I’m a Ford employee who’s been offered a buyout and decided to accept it. My situation is I’m 62, single and totally debt free. I have a very modest lifestyle and my pension will more than cover all my expenses. In fact, I still will be able to save money. I have a few questions I hope you can help me with. You should know I’m an ultra-conservative investor. At this point in time the only investments I have are CDs and I don’t want any stocks or mutual funds. I used to invest in these but I just got too nervous even during good markets. My first question is do you think I should take Social Security or wait? My second question deals with the money from the buyout. I will net approximately $100,000 after taxes and my question is would you go with a one-year or five-year CD? Lastly, with the money in my 401(k), which is six figures, should I leave it in the money market at Ford or roll it into an IRA?
Congratulations on achieving the American Dream in the fact that you can retire without money being an issue. Although I encourage people to invest in equities, particularly through the use of mutual funds, I also believe that no matter how good the investment is it’s not worth causing health problems. Therefore, I believe in your situation, since you are in excellent financial shape, there is no reason why you shouldn’t invest in CDs. I have always believed that investors should not invest in anything that makes them feel uncomfortable or keep them up at night. Therefore, for you and your individual situation, CDs are the most appropriate investment.
When it comes to Social Security, I believe you should wait until at least 66 to collect your benefits. In fact, in your situation, you may even want to delay until 70 years of age. My reasoning is that by delaying Social Security you are effectively receiving an eight percent return on your money. The eight percent is substantially more than you’re going to get in CDs and that coupled with the fact that you don’t need the money, it seems to me it’s a slam dunk that you should delay your Social Security at least until 66. If you’re in good health at 66 and your financial situation is the same, then it may pay to further delay your Social Security until 70.
With regard to the money from the buyout, I would lean to a one-year CD versus a five-year CD. My reasoning is that we’re in a time period of rising interest rates and therefore, it doesn’t make much sense to lock into a five-year CD when rates are so low. A few years down the road when rates may be substantially higher, a five-year CD may make sense, but not now.
With regard to the buyout money, I do want to make a suggestion to you. As opposed to buying a CD, what you may want to do with the money is consider a program to convert your existing retirement account into a Roth IRA. The benefit to you is that by converting traditional money into Roth retirement money, that money will grow tax free and is not subject to the 70½ required minimum distribution rules. Therefore, by having money in a Roth IRA, it could give you greater flexibility in the future, which is something that we all want.
I would not convert money this year but potentially next when you’re in a lower tax bracket. As far as I’m concerned, what I would consider converting is enough each year to keep you in the same tax bracket.

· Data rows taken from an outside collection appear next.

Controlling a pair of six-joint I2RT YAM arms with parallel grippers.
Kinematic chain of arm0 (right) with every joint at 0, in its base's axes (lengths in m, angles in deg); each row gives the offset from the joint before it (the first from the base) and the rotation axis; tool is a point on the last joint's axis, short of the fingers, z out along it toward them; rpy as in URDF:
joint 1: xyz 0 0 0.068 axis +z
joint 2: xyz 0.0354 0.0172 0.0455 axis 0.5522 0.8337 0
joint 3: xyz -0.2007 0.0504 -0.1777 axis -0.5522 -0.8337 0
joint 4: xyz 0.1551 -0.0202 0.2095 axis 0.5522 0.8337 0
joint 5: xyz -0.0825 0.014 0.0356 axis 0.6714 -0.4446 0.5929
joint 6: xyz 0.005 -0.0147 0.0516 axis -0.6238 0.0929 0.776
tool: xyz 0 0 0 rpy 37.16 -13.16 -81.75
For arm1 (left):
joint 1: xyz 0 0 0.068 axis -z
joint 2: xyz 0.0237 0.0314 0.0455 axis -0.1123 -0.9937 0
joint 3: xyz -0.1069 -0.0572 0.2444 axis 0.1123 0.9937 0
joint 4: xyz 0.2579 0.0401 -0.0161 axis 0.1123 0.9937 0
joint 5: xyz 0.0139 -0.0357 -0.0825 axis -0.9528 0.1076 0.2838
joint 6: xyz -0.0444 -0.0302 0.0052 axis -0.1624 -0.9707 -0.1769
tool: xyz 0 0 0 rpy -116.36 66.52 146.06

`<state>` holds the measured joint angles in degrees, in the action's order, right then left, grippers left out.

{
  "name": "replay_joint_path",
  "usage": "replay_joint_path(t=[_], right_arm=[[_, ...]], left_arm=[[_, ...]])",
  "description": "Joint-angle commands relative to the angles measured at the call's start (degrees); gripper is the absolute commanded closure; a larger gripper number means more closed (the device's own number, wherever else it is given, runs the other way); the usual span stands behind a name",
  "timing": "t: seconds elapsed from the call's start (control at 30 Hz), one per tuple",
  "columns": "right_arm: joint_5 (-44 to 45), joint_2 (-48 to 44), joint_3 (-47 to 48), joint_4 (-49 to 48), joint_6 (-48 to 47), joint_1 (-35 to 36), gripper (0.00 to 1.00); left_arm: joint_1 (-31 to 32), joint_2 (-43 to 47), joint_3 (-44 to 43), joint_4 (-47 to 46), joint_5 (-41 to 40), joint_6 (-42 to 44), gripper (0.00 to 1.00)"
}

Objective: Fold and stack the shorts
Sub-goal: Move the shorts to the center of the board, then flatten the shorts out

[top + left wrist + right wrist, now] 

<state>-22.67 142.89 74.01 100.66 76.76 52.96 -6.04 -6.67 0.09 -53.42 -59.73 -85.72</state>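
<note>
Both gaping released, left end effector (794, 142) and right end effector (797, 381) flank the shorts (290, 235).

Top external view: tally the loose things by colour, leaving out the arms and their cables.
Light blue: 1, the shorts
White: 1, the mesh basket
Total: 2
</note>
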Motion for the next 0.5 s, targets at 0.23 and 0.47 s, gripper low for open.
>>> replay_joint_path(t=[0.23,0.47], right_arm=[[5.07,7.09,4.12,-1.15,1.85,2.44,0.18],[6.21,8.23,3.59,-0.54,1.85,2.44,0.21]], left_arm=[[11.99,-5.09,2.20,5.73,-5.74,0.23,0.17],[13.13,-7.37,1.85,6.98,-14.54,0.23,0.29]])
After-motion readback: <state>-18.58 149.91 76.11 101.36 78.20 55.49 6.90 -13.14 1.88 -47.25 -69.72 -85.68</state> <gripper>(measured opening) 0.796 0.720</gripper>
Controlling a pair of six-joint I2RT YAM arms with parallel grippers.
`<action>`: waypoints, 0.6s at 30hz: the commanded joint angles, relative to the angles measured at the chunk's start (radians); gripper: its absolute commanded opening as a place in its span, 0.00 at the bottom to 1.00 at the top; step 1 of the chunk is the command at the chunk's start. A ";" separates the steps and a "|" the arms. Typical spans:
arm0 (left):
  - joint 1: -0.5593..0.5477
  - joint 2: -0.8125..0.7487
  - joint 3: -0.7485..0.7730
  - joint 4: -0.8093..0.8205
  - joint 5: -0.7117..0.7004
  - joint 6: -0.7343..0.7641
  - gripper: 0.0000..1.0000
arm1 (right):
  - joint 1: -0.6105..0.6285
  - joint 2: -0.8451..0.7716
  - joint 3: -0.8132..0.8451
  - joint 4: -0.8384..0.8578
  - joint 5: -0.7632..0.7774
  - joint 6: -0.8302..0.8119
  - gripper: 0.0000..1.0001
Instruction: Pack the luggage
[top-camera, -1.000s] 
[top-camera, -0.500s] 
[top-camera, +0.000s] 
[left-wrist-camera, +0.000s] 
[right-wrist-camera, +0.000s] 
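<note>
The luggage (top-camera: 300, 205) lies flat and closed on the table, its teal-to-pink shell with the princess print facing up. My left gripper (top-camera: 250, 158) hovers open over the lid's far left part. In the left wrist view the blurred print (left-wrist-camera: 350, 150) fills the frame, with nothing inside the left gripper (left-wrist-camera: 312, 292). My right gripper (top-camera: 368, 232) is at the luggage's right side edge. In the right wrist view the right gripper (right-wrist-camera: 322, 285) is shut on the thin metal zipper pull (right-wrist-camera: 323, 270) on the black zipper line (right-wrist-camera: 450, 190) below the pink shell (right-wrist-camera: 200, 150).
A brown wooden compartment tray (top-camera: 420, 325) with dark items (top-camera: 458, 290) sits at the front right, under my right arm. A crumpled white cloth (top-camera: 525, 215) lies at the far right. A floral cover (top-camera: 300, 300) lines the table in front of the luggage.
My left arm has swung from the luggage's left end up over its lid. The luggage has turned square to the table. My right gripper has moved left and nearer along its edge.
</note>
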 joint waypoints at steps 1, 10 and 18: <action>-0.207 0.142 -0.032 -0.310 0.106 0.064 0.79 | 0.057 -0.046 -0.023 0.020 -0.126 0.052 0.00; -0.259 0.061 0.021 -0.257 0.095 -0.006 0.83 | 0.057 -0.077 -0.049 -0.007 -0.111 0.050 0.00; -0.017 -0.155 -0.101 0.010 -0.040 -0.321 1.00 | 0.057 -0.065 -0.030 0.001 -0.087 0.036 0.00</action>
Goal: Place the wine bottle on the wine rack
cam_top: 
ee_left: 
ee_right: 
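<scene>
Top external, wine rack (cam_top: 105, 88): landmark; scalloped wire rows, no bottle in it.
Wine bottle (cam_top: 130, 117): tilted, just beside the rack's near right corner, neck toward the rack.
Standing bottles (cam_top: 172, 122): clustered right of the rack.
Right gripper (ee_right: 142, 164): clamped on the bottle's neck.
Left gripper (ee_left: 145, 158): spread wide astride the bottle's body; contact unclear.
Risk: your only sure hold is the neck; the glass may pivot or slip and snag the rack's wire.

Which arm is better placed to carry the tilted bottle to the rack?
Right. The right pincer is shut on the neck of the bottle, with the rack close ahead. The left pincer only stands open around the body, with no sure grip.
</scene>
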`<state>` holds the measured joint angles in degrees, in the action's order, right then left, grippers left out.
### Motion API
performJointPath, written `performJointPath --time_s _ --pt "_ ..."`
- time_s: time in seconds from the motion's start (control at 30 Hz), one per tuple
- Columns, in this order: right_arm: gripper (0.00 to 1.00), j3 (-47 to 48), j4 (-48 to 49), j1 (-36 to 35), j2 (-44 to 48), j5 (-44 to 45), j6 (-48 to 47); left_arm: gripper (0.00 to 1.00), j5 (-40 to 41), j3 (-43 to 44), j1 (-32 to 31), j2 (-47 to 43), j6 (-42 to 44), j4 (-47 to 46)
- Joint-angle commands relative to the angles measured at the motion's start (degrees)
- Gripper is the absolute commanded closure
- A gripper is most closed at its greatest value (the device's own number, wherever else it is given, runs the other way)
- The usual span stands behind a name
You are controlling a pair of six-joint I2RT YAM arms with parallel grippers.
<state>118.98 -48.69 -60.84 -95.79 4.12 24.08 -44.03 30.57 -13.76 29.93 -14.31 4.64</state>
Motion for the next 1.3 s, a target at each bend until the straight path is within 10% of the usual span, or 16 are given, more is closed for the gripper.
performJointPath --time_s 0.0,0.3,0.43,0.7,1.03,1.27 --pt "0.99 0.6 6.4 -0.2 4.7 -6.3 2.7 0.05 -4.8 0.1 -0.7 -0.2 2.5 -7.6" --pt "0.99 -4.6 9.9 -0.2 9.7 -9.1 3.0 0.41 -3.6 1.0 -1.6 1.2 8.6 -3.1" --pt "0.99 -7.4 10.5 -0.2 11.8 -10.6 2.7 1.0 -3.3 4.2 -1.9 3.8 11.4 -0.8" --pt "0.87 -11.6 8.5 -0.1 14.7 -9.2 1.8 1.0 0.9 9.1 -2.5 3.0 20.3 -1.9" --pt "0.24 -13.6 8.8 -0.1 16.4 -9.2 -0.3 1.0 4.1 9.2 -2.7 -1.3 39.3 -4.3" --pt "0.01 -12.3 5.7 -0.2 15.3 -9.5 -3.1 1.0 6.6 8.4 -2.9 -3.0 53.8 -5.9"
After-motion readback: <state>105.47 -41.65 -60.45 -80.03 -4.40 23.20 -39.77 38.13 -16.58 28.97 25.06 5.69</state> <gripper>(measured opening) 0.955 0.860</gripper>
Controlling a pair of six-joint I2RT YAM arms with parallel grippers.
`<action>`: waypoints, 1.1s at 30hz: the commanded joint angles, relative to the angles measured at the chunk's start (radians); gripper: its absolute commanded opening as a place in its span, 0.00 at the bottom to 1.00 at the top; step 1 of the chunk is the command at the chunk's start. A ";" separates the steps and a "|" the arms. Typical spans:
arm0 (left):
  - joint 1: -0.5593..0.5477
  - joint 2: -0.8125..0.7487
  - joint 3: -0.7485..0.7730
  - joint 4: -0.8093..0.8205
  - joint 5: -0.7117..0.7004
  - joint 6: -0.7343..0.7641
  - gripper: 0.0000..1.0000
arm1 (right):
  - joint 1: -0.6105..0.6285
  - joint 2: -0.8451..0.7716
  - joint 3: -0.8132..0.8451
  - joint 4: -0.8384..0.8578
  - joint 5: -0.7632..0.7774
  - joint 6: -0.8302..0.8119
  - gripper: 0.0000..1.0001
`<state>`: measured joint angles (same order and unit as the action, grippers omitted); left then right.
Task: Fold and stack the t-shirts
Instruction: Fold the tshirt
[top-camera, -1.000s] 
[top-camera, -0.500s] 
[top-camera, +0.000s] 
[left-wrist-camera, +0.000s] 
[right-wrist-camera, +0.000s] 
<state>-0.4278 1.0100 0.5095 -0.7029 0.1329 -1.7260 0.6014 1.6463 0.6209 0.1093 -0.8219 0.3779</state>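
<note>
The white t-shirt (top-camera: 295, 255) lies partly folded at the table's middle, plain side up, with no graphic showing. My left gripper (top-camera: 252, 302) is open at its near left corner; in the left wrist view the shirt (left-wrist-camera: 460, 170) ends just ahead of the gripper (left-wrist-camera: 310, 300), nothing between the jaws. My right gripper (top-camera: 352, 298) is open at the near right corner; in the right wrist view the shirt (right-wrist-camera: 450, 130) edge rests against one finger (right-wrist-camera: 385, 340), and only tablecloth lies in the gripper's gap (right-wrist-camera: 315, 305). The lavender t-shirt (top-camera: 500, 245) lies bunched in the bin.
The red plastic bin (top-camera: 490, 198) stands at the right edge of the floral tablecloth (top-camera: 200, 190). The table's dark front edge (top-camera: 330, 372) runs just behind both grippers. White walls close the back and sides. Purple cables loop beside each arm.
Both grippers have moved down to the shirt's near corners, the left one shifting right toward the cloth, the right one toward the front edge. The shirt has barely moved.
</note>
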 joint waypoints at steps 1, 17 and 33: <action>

Remember, when you convert an existing retirement account into a Roth IRA, that money is taxable to you as ordinary income. Therefore, the advantage of the Roth is that you’re turning tax–deferred money into tax-free money and you are reducing your required minimum distribution in the future.
With regard to your existing 401(k) Plan, I would consider moving it. My reasoning for moving the money from the Ford 401(k) into the IRA is to give you the opportunity to shop CDs. In the Ford 401(k), there are very few options for the type of investor you are. However, if the money was in an IRA, you would have greater flexibility to shop CD rates around the country. Many people think that all CD rates are the same, but that is not the case. Particularly, internet banks and sometimes credit unions have much more competitive rates than traditional banks. After all, if you can make a few extra dollars on your money, why not?
Just to reiterate one point and that is, I’m a believer that when you invest your money you must feel comfortable with that investment. If you’re uncomfortable with an investment, it keeps you up at night or cause you health problems, you know it’s an investment you should avoid.